» What the task asks
Every line of the listing below must be printed again exactly, apart from its pictures.

» Dataset content
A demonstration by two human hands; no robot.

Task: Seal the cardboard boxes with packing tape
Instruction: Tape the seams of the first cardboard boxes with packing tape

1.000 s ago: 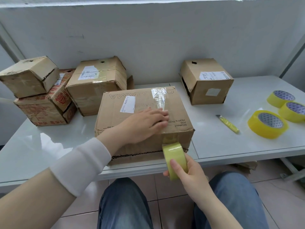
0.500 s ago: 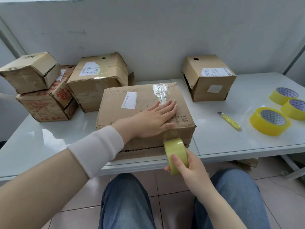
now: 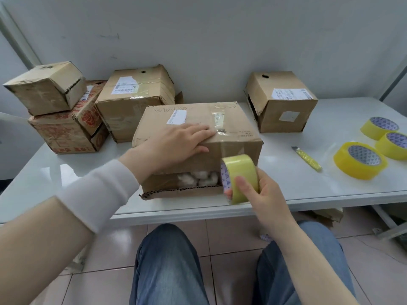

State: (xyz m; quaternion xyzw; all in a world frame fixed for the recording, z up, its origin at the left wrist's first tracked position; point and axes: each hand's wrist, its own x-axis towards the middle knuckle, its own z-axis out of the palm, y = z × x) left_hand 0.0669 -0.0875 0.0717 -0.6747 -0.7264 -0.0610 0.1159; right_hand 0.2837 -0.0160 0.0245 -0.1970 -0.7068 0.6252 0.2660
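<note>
Scene: A seated person in jeans [image 3: 167, 260] works at a white surface [image 3: 330, 186] set against a pale wall [image 3: 220, 40].
Box in work: The centre box [image 3: 237, 137] lies near the front edge of the surface, directly before the person. Its near side gapes, and white stuffing [image 3: 198, 178] shows in the opening above a ragged lower flap.
Left hand: The left hand [image 3: 176, 146] lies flat on the box's top by the front edge. Its fingers [image 3: 198, 130] are straight and together, and a white cuff [image 3: 99, 192] covers the wrist.
Right hand: The right hand [image 3: 262, 194] grips the tape roll [image 3: 241, 175], thumb pressed on the outer band and the other fingers curled behind.
Tape roll: Yellow and held on edge, it sits against the centre box's front face at the right end of the opening.
Spare tape: At the right end of the surface, the first spare roll [image 3: 360, 160] lies flat in front, with the second spare roll [image 3: 378, 127] and third spare roll [image 3: 394, 145] close behind.
Cutter: A yellow cutter [image 3: 307, 158] lies between the centre box and the spare tape.
Other boxes: The right box [image 3: 284, 102] stands at the back. The rear box [image 3: 134, 100] sits just behind the centre box's left corner. At far left, a small tilted box [image 3: 46, 86] rests on a red-printed box [image 3: 63, 128].
</note>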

» Output for this task
A demonstration by two human hands; no robot.

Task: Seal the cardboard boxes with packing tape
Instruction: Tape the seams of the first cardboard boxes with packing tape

1.000 s ago: 
0.500 s ago: 
now: 

State: (xyz m; quaternion xyzw; all in a world frame fixed for the recording, z up, its origin at the left wrist's first tracked position; point and axes: each hand's wrist, its own x-axis towards the middle knuckle, its own z-axis out of the palm, y = z × x) left_hand 0.0669 -0.0875 0.0717 -0.6747 -0.7264 -0.0610 0.1159; right_hand 0.2837 -0.0160 0.0245 -0.1970 -0.7068 0.6252 0.2660
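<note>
Scene: A seated person in jeans [image 3: 167, 260] works at a white surface [image 3: 330, 186] set against a pale wall [image 3: 220, 40].
Box in work: The centre box [image 3: 237, 137] lies near the front edge of the surface, directly before the person. Its near side gapes, and white stuffing [image 3: 198, 178] shows in the opening above a ragged lower flap.
Left hand: The left hand [image 3: 176, 146] lies flat on the box's top by the front edge. Its fingers [image 3: 198, 130] are straight and together, and a white cuff [image 3: 99, 192] covers the wrist.
Right hand: The right hand [image 3: 262, 194] grips the tape roll [image 3: 241, 175], thumb pressed on the outer band and the other fingers curled behind.
Tape roll: Yellow and held on edge, it sits against the centre box's front face at the right end of the opening.
Spare tape: At the right end of the surface, the first spare roll [image 3: 360, 160] lies flat in front, with the second spare roll [image 3: 378, 127] and third spare roll [image 3: 394, 145] close behind.
Cutter: A yellow cutter [image 3: 307, 158] lies between the centre box and the spare tape.
Other boxes: The right box [image 3: 284, 102] stands at the back. The rear box [image 3: 134, 100] sits just behind the centre box's left corner. At far left, a small tilted box [image 3: 46, 86] rests on a red-printed box [image 3: 63, 128].
</note>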

With that, the answer is complete.